Boston Massachusetts has been my home for the last 1o years. I moved for school and was immediately hooked by the culture, food, and history all encapsulated in a beautiful city on the water. It’s also fantastic having so many great parks and still being only a few miles from beautiful wilderness like the Blue Hills National Park and Walden Pond.
In December I began photographing tourism and visitor activities around Boston for the Boston Convention and Visitors Bureau (BostonUSA.com). It’s been an incredible opportunity to meet local businesses, event coordinators, and vendors in industries from public relations to restaurants and lots in between! I’ve had opportunities to photograph Dine Out Boston (restaurant week), the Polartec Big Air Competition at Fenway Park (supercooollllllll), and loads of cool conventions. I’m also very excited to be photographing Boston Calling which is right around the corner!
My mother and mentor Laurie Klein instilled the idea that it is necessary to first take the photograph you need for your assignment then take a photograph for yourself. She calls it ‘one for thee and one for me.’ So I decided to do a project inside of my citywide assignments; photographing light trails of cars around Boston.

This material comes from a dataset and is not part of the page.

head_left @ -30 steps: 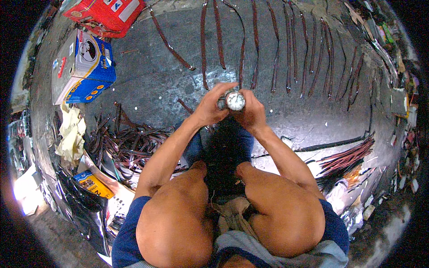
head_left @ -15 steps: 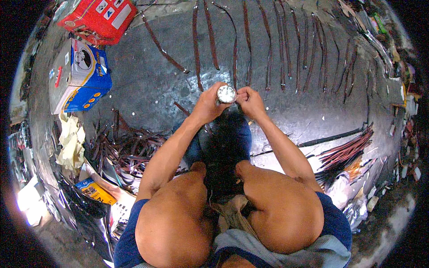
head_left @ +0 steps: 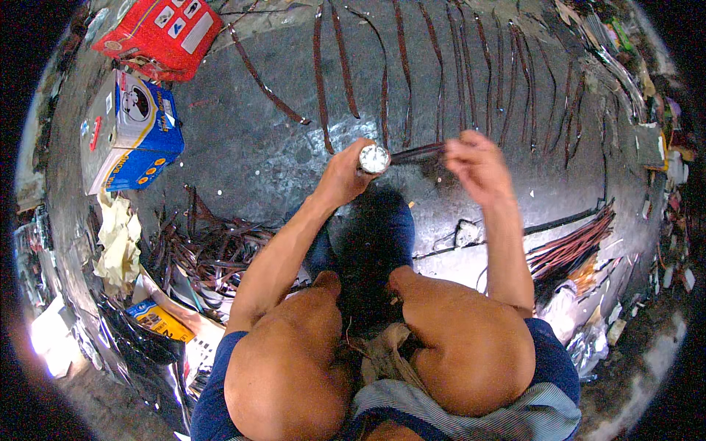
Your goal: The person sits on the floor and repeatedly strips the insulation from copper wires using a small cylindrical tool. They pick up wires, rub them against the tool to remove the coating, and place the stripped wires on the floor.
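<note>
My left hand [head_left: 344, 178] is closed around a small round roll [head_left: 373, 158] with a pale shiny face, held out in front of my knees. A dark brown strip [head_left: 416, 153] runs from the roll to the right. My right hand [head_left: 476, 165] pinches the far end of that strip, about a hand's width from the roll. Both hands hover above the dark grey floor [head_left: 265, 162], just short of a row of long dark strips [head_left: 440, 81] laid out side by side.
A red box [head_left: 163, 33] and a blue and white carton [head_left: 129, 128] stand at the far left. A tangled heap of dark strips [head_left: 213, 250] lies by my left knee beside yellow cloth [head_left: 118, 242]. A bundle of reddish strips [head_left: 573, 246] lies right.
Both hands were together on the roll. My right hand has moved away to the right, drawing a dark strip out of the roll, which stays in my left hand.
</note>
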### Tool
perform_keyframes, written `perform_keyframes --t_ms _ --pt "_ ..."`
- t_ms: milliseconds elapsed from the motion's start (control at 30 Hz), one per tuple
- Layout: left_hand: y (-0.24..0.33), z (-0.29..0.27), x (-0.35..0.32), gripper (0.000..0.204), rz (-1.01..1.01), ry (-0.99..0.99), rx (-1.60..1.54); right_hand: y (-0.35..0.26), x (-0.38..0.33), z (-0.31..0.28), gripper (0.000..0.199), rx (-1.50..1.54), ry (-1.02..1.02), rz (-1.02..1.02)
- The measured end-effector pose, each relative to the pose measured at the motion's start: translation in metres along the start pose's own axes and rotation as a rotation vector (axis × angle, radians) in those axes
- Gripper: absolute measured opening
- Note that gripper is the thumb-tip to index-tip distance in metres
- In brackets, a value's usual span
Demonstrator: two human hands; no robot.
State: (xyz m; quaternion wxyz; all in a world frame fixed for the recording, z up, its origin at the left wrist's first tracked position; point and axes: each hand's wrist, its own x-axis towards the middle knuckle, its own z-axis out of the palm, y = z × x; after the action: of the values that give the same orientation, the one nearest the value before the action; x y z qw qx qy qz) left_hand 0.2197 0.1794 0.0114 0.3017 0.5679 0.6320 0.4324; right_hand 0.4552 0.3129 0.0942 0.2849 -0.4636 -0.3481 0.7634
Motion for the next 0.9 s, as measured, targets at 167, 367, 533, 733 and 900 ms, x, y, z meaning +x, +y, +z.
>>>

Canon 5d Mark III 24-70 lens F22 30sec exposure ISO 100
SOO what exactly is a light trail? Put simply it is a long exposure photograph where the lights of moving vehicles (cars typically) are recorded as your camera’s shutter remains open. As the lights move across your frame during a long exposure it is recorded on the cameras sensor and looks like a smooth line of color. The moving lights record even during long exposure because they are brighter than their surroundings, this is why the ideal time to capture light trail photos is during the night. You can also toss a neutral density filter on your lens and play around with day or sunset/sunrise photos!
After finding the scene I’d like to capture I set up my camera on a (sturdy) tripod and adjust my exposure based off the surrounding landscape or buildings to make sure they are properly exposed. I like to get my exposure time between 15-30 seconds which usually requires a f-stop of f/16 to f/22. I’ll set my ISO to 100 or as low as possible to avoid as much camera noise as possible. Don’t worry about people walking through your frame, with a long enough exposure you won’t even see them!

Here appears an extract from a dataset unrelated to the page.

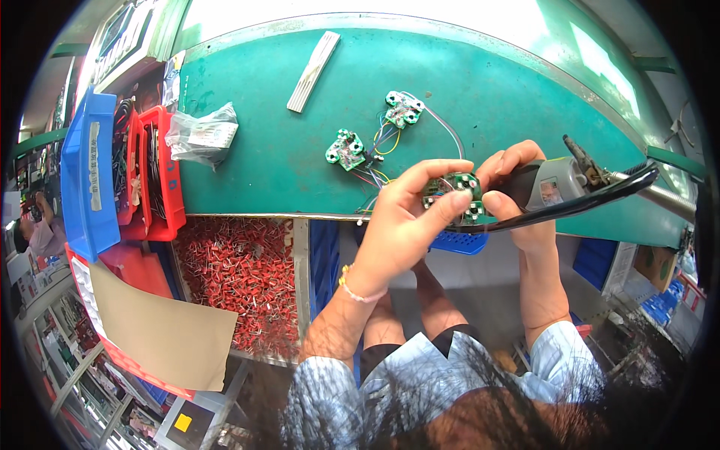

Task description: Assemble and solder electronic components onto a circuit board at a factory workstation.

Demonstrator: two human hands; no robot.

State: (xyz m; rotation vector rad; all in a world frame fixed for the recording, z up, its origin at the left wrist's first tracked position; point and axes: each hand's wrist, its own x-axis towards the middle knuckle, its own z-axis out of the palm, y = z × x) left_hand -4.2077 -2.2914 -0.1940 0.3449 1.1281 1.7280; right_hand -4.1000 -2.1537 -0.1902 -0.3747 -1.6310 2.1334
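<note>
A small green circuit board with trailing thin coloured wires is pinched in the left hand, just off the front edge of the green matte tabletop. The right hand grips a grey-and-black handled power tool touching it. Two similar wired boards lie mid-tabletop.

Green bench, two wired circuit boards, plastic bag, perhaps ribbed strip
</note>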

Canon 5d Mark III 24-70 lens F22 30sec exposure ISO 125 exp +.6
After I’m set up with my exposure adjusted to make sure the building and surrounding areas are in focus it’s time to start taking photos!
Suggestions on choosing your location and planning: Choose your background! Do you want a famous building or landmark as the centerpiece of your photo? Think about how the traffic moves, the white lights from headlights are going to appear much brighter than red tail lights so keep that in mind. The longer you see the movement of cars the cooler the shot (in my opinion). Also think about traffic patterns at given times of they day, if you only have one or two cars crossing over your frame during the exposure you will only have a few lines.

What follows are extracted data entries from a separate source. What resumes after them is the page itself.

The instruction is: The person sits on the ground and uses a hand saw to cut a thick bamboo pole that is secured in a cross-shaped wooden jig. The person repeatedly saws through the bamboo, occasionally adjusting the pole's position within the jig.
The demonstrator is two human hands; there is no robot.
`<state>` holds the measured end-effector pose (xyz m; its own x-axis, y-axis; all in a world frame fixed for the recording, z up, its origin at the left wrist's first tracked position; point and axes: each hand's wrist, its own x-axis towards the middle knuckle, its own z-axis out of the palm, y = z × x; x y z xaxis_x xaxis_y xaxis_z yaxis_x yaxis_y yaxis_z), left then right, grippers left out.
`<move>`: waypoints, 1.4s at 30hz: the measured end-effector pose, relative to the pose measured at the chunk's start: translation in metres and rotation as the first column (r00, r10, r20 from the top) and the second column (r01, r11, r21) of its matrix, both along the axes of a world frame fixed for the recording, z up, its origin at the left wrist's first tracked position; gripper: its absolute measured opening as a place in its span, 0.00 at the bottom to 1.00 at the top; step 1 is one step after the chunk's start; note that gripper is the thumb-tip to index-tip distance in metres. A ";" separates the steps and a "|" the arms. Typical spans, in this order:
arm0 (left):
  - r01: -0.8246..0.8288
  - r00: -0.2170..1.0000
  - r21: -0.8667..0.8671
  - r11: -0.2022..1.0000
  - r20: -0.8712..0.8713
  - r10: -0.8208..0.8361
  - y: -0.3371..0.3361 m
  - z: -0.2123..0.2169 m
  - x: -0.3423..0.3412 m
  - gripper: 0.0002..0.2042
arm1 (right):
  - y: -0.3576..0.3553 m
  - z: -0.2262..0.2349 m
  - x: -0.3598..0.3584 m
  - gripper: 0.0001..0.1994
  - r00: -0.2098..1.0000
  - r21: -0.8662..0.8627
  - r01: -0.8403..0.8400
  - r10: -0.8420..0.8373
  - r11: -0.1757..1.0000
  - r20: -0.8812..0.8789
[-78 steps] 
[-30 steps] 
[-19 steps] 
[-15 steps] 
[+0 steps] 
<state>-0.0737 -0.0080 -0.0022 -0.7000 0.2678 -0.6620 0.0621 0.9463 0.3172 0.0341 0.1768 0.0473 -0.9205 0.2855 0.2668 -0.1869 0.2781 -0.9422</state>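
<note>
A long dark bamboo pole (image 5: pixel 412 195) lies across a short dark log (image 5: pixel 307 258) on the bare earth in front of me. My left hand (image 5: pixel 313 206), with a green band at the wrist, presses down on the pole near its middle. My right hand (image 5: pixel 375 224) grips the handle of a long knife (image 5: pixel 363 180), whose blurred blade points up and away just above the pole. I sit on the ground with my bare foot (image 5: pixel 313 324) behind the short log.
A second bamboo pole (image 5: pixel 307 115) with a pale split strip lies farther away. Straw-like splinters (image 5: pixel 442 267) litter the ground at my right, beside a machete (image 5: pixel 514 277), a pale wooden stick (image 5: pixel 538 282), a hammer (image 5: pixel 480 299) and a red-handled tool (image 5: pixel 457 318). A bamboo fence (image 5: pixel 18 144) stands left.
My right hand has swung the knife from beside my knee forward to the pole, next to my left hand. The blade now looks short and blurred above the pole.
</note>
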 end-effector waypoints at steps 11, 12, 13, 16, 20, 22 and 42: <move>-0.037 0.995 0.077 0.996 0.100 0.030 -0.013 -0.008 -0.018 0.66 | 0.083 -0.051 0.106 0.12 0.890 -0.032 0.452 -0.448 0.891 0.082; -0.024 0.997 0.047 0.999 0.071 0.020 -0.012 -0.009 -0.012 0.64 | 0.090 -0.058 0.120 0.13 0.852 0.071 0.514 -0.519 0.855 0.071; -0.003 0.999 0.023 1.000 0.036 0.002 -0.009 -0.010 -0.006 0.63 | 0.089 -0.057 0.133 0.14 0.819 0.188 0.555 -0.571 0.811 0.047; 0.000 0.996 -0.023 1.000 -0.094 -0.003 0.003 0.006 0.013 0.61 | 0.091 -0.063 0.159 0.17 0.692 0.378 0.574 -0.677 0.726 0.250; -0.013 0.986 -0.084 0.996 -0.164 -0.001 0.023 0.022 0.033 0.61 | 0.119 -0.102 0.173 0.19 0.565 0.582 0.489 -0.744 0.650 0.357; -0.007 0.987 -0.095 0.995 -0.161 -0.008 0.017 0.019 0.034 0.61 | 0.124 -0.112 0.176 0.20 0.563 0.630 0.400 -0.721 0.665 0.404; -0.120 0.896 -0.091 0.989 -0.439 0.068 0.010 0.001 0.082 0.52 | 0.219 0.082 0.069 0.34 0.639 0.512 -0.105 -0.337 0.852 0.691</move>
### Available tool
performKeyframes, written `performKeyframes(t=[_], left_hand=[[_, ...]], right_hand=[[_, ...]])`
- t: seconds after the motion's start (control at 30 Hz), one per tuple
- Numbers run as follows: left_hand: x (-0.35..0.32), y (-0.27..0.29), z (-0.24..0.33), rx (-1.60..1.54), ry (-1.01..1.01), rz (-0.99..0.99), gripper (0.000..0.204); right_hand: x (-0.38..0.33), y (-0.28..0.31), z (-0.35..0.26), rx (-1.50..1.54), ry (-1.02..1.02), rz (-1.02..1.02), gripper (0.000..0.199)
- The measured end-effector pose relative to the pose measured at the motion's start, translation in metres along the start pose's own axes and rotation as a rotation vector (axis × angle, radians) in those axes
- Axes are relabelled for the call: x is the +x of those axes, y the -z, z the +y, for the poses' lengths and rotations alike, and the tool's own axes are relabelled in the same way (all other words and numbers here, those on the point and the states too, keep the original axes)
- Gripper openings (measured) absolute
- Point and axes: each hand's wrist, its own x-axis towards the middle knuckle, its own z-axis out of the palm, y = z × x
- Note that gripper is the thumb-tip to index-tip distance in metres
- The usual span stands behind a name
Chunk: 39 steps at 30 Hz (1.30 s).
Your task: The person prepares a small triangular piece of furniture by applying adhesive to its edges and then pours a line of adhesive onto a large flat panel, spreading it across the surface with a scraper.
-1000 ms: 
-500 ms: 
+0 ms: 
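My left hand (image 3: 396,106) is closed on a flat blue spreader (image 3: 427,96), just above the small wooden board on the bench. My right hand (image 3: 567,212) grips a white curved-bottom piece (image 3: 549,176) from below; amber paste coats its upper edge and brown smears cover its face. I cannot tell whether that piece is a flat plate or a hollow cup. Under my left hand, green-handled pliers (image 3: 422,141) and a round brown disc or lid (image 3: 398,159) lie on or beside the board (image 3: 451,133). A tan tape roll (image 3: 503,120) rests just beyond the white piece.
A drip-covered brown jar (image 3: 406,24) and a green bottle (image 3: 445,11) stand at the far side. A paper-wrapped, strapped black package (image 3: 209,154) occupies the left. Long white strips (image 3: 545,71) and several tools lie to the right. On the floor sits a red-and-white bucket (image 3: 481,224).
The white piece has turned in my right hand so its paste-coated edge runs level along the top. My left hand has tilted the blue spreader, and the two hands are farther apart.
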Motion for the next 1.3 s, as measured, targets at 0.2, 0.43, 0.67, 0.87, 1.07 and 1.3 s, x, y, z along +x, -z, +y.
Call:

Canon 5d Mark III 24-70 lens F18 10sec exposure ISO 1600 exp +.6
My preference for light trails is to select either a low angle on the street or a higher angle from a parking garage a building. From a low angle I love to find spots where you can see the road blend around a corner, this helps to define and shape buildings PLUS s-curves are one of the strongest compositional tools in photography right?!? When photographing from a high angle I try to avoid areas with lots of traffic lights. If I’m going for smooth lines I don’t want cars stopping at lights. If a car stops for long enough it will solidify and I don’t want to see the vehicle!
Side note: multiple images can be combined using HDR merger methods or in photoshop you can add light trails from different exposures by stacking the images in separate layers and using the lighter color blend mode.